Cumhuriyet'in gizemli yazarı Mustafa Halif, Fatih Çekirge'nin dün CNN Türk'te yaptığı açıklamaları eleştirdi.
Cumhuriyet gazetesinde Mustafa Halif mahlaslı yazar, Hürriyet
yazarı Fatih Çekirge’nin "Ben olsam MİT TIR'ları haberinin üzerine
atlamazdım hemen. Hatta en yetkili yerlere de sorardım, biz sonuçta
devlet düşmanı değiliz yani” sözleri üzerine “Nedir bu Türk
basınının Fatih’lerden çektiği; Alo Fatih’ten Fatih Altaylı’ya
‘dizi dizi inciyiz, güç kimdeyse onun emrindeyiz’ gazeteciliği”
dedi.
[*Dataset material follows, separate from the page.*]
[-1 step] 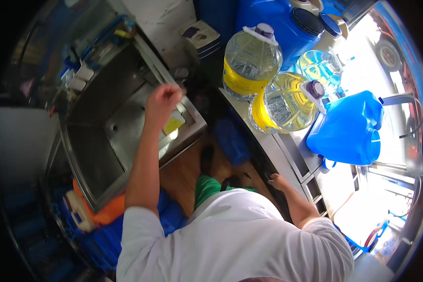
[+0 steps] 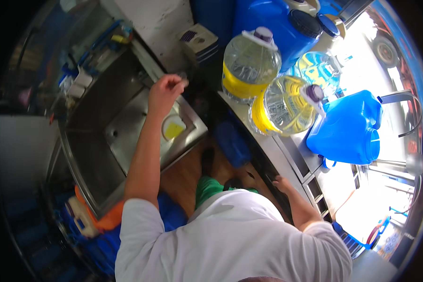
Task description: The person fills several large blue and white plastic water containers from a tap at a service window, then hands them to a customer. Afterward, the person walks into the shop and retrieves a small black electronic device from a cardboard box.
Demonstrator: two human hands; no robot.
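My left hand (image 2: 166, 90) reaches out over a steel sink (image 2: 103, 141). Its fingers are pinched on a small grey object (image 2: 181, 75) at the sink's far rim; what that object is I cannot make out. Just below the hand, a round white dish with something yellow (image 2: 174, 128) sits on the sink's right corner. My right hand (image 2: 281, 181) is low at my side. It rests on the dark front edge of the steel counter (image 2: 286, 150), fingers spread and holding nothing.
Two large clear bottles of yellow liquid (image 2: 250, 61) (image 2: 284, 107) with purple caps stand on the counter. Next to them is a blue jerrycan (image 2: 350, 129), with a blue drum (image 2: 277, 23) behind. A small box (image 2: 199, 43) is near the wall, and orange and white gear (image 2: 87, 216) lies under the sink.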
Halif, Çekirge’nin bir beklentisi olduğunu söylerken
“Saray’ın, iktidarın ağzından çıkmış gibi cümleler. Haberi,
haberciyi “devlet düşmanlığıyla” yan yana getiren akıl... Belli ki
bir beklentisi var. Ne zamandır konuşuluyor... Hürriyet’in yayın
yönetmenliğinin hayalini kuruyor” ifadelerini kullandı.
Mustafa Halif mahlaslı yazarın Cumhuriyet’in bugünkü nüshasında
yayımlanan “Fatih Çekirge nereye sıçrıyor?” başlıklı yazısı
şöyle:
Nedir bu Türkiye basınının Fatih’lerden çektiği; Alo Fatih’ten
Fatih Altaylı’ya “dizi dizi inciyiz, güç kimdeyse onun emrindeyiz”
gazeteciliği. Ve her koşul-şartta bir yönetim koltuğunda ya da
köşebaşında “tutunabilme” becerisi. Ya feda ettikleri? Onlar
önemsemiyor biz de yüzlerine vurmayalım. Ya da ersinler muratlarına
biz çıkalım kerevetine...
Masal gibi oldu biraz. O zaman öyle devam edelim. Bir varmış bir
yokmuş. Evvel zaman içinde, kalbur saman içinde, darbeden-
darbeciden geçilmeyen ülkede bu kez “farklı bir şekil” yapılmış.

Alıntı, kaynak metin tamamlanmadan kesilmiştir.